The mechanism controlling the stepwise advancement of the web (L) in the channel (30), which is made in the above example of a belt (34) cooperating with the pusher (31), allows to interrupt the production of the roll (2) if necessary without having to stop the blade (36). In other words, since the cutting machine is equipped with a mechanism for moving the web stepwise, the production of the roll (2) can be interrupted, if necessary, only by stopping the belt (34), so that the blade (36) can also continue to rotate.

In practice, said "Tt" and said "Ts" are: ts < Tt, where "Tt" is the time elapsed between two consecutive cuts normally performed by the blade (36) and "Ts" is the time required to stop the belt (34).

It is understood that the cutting machine can be equipped with any other mechanism for advancing the web (L) stepwise.

Preferably, the web (L) is a web that has been trimmed so that at the outlet of the cutting machine (505L; 503U) there is only a roll (2) intended for packaging and not roll trimming. On the other hand, if the cutting machine (503L; 503U) receives an unfinished web, a known trim discard device may be arranged at the output of the cutting by the cutting machine.

With reference to the example shown in the figures, the separator device (1) comprises a plurality of conveyor belts (10) mounted downstream of the cutting station of the cutting machine (503L; 503U), i.e. downstream of the cutting machine station provided with blades (36). Each conveyor belt (10) always has an upper portion corresponding to the respective output line of the roll (2) exiting from the cutting machine. Each belt (10) is wound on a respective pulley operated by a corresponding drive unit, so that the upper portion of the same belt moves according to the exit direction (L1, L2, L3, L4) of the roll (2). Thus, the roll (2) exiting from the cutting machine can be taken over by the belt (10). In practice, each roll (2), after its formation, is separated itself, by the upper portion of the corresponding conveyor belt (10), due to the movement of the respective belt (10), from a roll subsequently obtained from the web present on the same channel (30) of the cutting machine. In this way, each roll (2) is separated from the roll following it and obtained from the same web material. On each conveyor belt (10), the rolls (2) advance according to their respective output direction (L1, L2, L3, L4), spaced from each other by a value correlated to the speed of the belt (10) and therefore to the forward speed of the upper portion of the belt. In other words, between each roll present on the upper portion of each strip (10) and the reel following the roll and obtained from the same web (L), there is a gap of predetermined value.
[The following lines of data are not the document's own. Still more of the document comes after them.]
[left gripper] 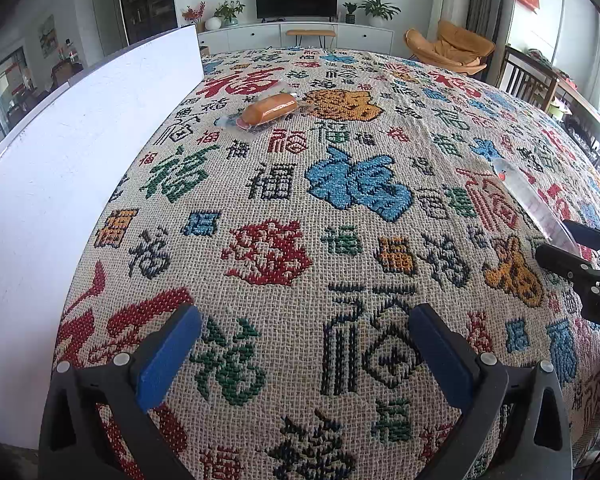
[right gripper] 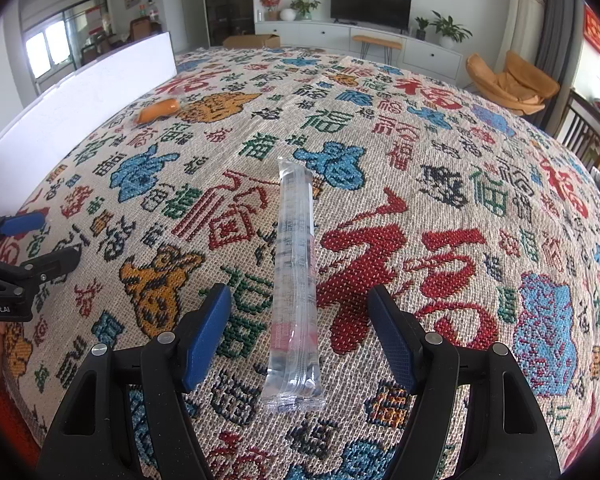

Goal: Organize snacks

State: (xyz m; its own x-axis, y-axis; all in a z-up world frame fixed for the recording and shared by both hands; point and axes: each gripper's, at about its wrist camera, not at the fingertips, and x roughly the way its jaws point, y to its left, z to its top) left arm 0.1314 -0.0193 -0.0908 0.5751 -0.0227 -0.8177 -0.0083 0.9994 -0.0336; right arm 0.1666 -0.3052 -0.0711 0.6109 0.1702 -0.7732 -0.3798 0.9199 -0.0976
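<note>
A long clear plastic snack packet (right gripper: 294, 280) lies lengthwise on the patterned tablecloth, its near part between the blue pads of my right gripper (right gripper: 300, 328), which stands open and does not touch it. In the left wrist view the same clear packet (left gripper: 534, 200) lies at the right, by the tips of the right gripper (left gripper: 568, 244). An orange bun in a clear wrapper (left gripper: 269, 109) lies far ahead near the white board; the wrapped bun (right gripper: 157, 111) also shows at upper left in the right wrist view. My left gripper (left gripper: 306, 348) hangs open over bare cloth with nothing between its fingers.
A tall white board (left gripper: 80, 152) stands along the left side of the table. The woven cloth (left gripper: 300, 208) with coloured characters covers the whole top. Wooden chairs (left gripper: 528, 80) stand beyond the right edge; a TV unit and an orange lounge chair are farther back.
</note>
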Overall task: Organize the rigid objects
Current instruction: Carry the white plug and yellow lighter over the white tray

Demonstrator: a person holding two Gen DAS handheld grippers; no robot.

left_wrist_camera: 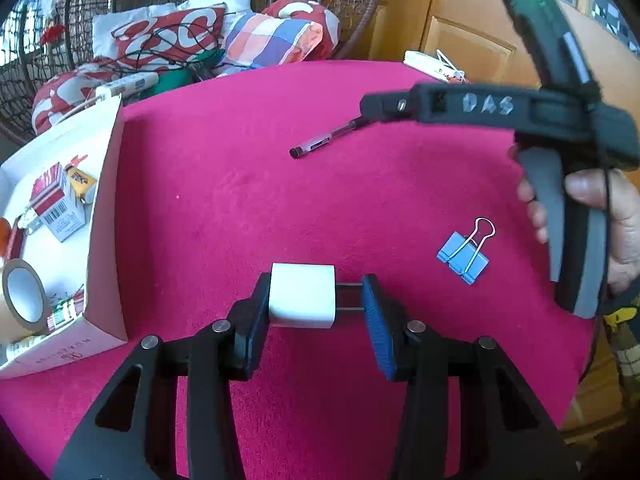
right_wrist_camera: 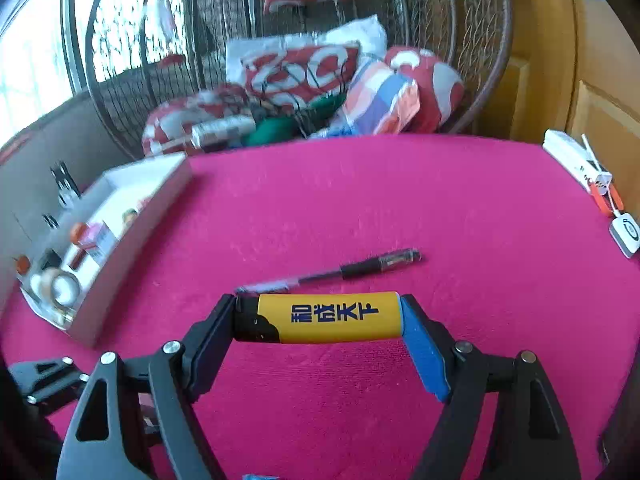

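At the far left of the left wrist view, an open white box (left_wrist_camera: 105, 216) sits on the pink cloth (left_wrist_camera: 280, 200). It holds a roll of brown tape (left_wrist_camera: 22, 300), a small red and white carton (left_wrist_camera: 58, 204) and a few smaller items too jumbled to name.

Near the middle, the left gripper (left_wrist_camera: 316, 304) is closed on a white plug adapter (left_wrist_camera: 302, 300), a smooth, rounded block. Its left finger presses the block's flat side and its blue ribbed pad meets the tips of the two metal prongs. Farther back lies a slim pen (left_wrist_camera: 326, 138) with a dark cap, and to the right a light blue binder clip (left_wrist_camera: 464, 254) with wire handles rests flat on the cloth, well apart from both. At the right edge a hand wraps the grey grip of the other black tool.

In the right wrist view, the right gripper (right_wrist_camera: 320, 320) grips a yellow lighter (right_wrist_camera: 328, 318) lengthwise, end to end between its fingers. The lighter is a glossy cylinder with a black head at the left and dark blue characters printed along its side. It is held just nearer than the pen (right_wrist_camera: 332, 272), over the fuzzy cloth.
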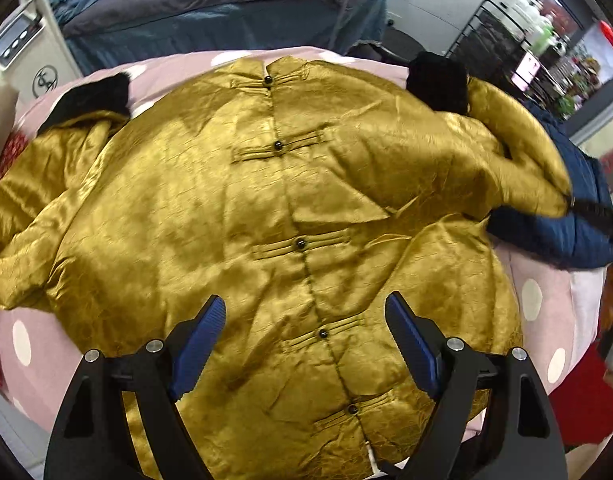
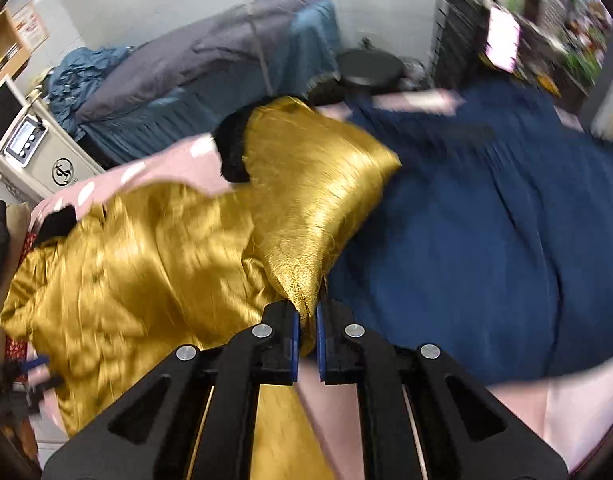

The separator device is therefore specified to ensure that the rolls (2) of each output line (L1, L2, L3, L4) are appropriately spaced from each other, to allow a more effective intervention on the rolls themselves in the subsequent batch forming phase.

With reference to the example shown in fig. 7 to 13, the batch (20) forming device (4) comprises a fixed horizontal surface (40) arranged downstream of the separator device (1) with respect to the direction of origin of the roll (2). According to the example shown in the figures, the fixing surface (40) is a horizontal surface extending transversely to the belt (10) downstream of the belt.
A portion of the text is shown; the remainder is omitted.